Il y a un siècle, pratiquement jour pour jour, le 30 mars 1912, le Maroc basculait sous le protectorat français. Le 11 octobre de la même année, l’Espagne s’octroyait les parties nord et sud du pays. C’en était fini de la souveraineté marocaine défendue avec acharnement, au fil des époques, contre les assauts répétés des puissances étrangères, européennes et turque. A l’image de l’Empire ottoman, l’Empire chérifien était malade. Miné par la compétition fratricide de deux sultans, Abdelaziz et Abdelhafid, et par des révoltes internes incessantes, son pouvoir central s’était excessivement affaibli. D’autant plus qu’il croulait sous le poids d’une dette monstrueuse contractée auprès de ses futurs colonisateurs et scellée par le traité léonin d’Algésiras, en 1906. Le Maroc n’avait plus alors qu’à tomber comme un fruit mûr.
Que s’est-il passé durant cette nuit coloniale de quarante-quatre ans ? Des luttes héroïques, des défaillances, des moments de doute mais, surtout, des retrouvailles avec l’idée de nation, même chancelante.
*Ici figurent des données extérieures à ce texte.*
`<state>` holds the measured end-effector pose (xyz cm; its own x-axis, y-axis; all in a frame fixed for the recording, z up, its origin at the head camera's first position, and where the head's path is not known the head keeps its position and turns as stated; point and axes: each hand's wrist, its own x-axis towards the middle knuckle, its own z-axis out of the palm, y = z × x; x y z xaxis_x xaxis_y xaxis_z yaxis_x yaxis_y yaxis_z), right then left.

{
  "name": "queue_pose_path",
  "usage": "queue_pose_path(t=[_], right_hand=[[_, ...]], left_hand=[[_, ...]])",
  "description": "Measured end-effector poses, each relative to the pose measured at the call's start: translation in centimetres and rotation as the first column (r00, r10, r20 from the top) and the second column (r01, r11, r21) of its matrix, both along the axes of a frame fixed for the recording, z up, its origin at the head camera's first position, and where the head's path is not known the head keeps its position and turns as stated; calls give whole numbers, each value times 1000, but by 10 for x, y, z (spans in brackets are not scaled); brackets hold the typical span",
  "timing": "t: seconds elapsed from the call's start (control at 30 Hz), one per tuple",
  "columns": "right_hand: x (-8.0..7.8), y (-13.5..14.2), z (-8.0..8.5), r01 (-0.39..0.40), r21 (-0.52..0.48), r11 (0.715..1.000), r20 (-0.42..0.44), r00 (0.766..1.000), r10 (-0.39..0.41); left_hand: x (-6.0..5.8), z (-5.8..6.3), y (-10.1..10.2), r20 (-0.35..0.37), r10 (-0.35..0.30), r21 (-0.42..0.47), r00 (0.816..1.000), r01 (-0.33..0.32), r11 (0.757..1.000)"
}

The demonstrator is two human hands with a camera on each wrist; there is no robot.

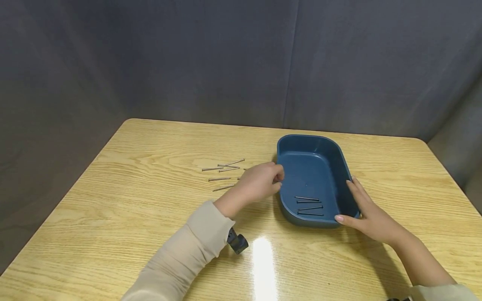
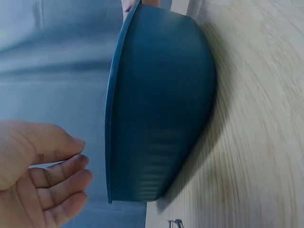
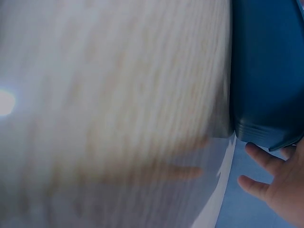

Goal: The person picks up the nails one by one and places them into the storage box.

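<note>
Blue tray was set right of centre on the wood-grain table; its long axis was pointed away from the person, far end angled slightly left. Four nails were grouped on the tray floor near its near end, laid roughly side by side, long axes run left-right, so crosswise to the tray; the two nearest were splayed, spread wider at their left ends. Loose nails were scattered on the table left of the tray, some partly hidden by the left hand. Most of those were also aligned near left-right; the farthest and nearest were slanted, right ends turned farther from the person. Head-end directions couldn't be told reliably for every nail. Left hand was positioned beside the tray's left rim, fingers loosely curled around air, a gap shown between thumb and fingers in the left wrist view; whether the rim was touched can't be told. Right hand was spread across the tray's near-right corner, thumb laid at the near rim, straight fingers rested along the right wall. Dark curtain was hung behind the table.
</note>
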<state>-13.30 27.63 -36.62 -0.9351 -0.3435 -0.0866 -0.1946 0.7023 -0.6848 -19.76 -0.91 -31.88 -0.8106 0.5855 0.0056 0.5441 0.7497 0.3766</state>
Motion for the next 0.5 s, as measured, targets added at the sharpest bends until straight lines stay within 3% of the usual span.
queue_pose_path(t=[0.5], right_hand=[[0, 0, 1, 4, 10, 1000, 17, 1000, -4]], left_hand=[[-5, -10, -21, -15, 45, -3, 999, -45, 999]])
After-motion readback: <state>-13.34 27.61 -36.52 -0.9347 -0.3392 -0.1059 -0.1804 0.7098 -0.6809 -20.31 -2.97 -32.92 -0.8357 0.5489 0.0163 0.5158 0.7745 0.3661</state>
Première réaction, le Traité de Fès est signé dans une ville encerclée par les tribus insoumises du Moyen-Atlas. S’ensuit une résistance farouche, presque exclusivement montagnarde, sur toute la chaîne atlasique et dans le Rif. Défile ainsi une succession d’irréductibles chefs de guerre nationalistes, de la trempe de Moha ou Hamou Zaïani, L’houcine Outemga, Madani Lakhsassi, Mohamed Lamrabet, Mohamed M’hamoucha, Assou Oubaslam et, bien évidemment, Mohamed Ben Abdelkrim El Khattabi, héros de la première guérilla anticoloniale des temps modernes. Cette première opposition armée, dite tribale, à la pénétration coloniale durera de 1912 à 1934, émaillée de batailles mémorables, telles celle d’Elhri, d’Anoual et de Jbel Sagho. Ainsi, le Maroc affaibli des frères ennemis, Abdelaziz et Abdelhafid, ne s’est pas effondré aux premiers coups de semonce des armées franco-espagnoles.
De la montagne, la résistance se transportera dans les villes. Mais même après la création du « Comité d’action marocain », en 1934, la gestation est encore longue. Par contre, les premières fissures apparaissent entre « les modernistes » du futur Hizb Achoura de Mohamed Bel Hassan El Ouazzani et les « traditionalistes » du parti de l’Istiqlal, conduits par Allal El Fassi, dont les jalons sont lancés avec le Manifeste de l’indépendance du 11 janvier 1944. Avec cette urbanisation de la résistance, naîtra une juxtaposition entre une bourgeoisie citadine, à l’ancienne, et des activistes « people » de terrain, aussi bien dans la cité qu’en rase campagne. Un clivage qui persistera et ne se décantera, un tant soit peu, qu’avec la création, en 1959, de l’Union nationale des forces populaires (UNFP). Cette période aussi a ses hommes ; ils sont un peu plus connus que leurs glorieux prédécesseurs. L’abrogation du protectorat apportera une stratification sociale autrement plus élaborée. Le Maroc indépendant produira une classe de privilégiés qu’on appellera, à juste titre, les rentiers de l’indépendance. Ceux qui s’opposeront à ce nouvel ordre socio-politique, parmi lesquels des nationalistes de la première heure, seront voués aux gémonies, quand ils ne le paieront pas de leur liberté, voire de leur vie. Ils apprendront à leurs dépens qu’indépendance ne signifie ni démocratie, ni Etat de droit, encore moins redistribution équitable des richesses nationales. D’autres luttes de libération seront nécessaires pour y arriver.
Zamane, avec la collaboration fructueuse de la communauté des historiens marocains, a déjà apporté quelques éclairages sur cette histoire amorcée en 1912, témoignant ainsi de la richesse de notre recherche historique, mais aussi des vides qu’elle doit encore combler. Notre souhait étant de revisiter le passé, armés de l’arsenal méthodologique des sciences sociales, au-delà des tabous et autres interdits, voilà 18 mois que nos éditions essayent de donner aux événements du présent une profondeur historique.